Figure: An Ishihara's test where people with normal vision see the number 74, but people with color deficiency see either no pattern, or 21/81. (From Wikipedia(https://en.wikipedia.org/wiki/Ishihara_test) and an unscientific survey on slack).

Visualization tools currently provide accessibility to colorblind developers and users through the option of choosing colorblind-friendly palettes. However, if the default visualizations in our R packages are not color-blind friendly, a vast amount of our published results risk being inaccessible to individuals with color vision deficiency. One solution to address these issues is to include colorblind friendly strategies (Color Blindness: A Point of View) as a default setting in our visualizations. Several colorblind-friendly palettes exist (e.g., see R packages viridis and dittoSeq) and can be integrated into data presentation as the default option. Even with these palettes in place, it is desirable to limit the number (about 8-10 at a maximum) of colors in visualizations. To reduce the dependence on colors, one solution would be to include additional visual cues to differentiate regions (hatched areas) or cells (point shapes). Overall, a broader discussion regarding the accessibility of our figures that is not just limited to color vision deficiencies would be greatly beneficial towards improving data accessibility.

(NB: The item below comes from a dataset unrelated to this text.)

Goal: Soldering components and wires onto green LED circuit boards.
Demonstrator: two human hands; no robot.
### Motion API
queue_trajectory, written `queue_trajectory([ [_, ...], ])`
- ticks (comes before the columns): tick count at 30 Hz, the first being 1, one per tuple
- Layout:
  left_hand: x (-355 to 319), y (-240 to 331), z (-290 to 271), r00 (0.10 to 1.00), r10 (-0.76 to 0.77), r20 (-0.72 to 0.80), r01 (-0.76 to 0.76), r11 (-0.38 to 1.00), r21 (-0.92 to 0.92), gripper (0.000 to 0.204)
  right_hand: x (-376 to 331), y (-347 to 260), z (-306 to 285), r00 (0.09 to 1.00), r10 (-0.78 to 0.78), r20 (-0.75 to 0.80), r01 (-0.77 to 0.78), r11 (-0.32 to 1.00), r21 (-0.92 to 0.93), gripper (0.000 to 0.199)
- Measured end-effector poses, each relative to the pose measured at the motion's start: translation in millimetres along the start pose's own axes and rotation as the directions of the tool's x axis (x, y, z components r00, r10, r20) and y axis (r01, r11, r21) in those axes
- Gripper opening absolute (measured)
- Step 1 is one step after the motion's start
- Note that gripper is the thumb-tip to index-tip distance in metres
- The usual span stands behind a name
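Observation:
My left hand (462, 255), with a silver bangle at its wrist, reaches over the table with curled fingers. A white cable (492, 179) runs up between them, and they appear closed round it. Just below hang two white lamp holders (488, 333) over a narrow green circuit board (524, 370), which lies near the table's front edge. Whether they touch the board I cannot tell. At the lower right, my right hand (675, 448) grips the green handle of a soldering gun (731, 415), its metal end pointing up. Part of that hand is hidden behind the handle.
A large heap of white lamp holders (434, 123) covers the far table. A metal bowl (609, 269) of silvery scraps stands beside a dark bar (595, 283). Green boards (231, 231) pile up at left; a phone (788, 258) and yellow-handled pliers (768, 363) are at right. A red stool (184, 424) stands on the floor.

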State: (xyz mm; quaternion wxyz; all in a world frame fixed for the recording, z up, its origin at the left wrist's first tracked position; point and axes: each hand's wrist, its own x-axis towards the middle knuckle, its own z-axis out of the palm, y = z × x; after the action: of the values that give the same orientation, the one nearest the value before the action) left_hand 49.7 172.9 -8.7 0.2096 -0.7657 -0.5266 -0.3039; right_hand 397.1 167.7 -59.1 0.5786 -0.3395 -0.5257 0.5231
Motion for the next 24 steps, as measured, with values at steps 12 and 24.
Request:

Note: Some of the thoughts above have also been noted in the whitepaper here: https://birsbiointegration.github.io/whitePaper/

Output: We would like to identify and recommend strategies for making standard visualizations provided by Bioconductor packages more accessible to people with vision impairments, including, but not limited to:

atuldeshpande commented 4 years ago

Here is a link from the Department of Interior with recommendations on how to add descriptive, screen-reader friendly Alt-text to figures in PDFs: https://www.doi.gov/ocio/section508/video2

csoneson commented 4 years ago

👋 @atuldeshpande - your BioC2020 BoF session has been scheduled for Mon, July 27, 12-12:55pm EDT. A Zoom meeting has been created and will be accessible from within the conference platform (please make sure that you are registered for the conference in order to get access to the platform). There will also be a person from the organization team present during your session to help in case of any technical issues. Don't hesitate to let us know if you have questions or need additional support for your BoF. Thanks for contributing to the conference!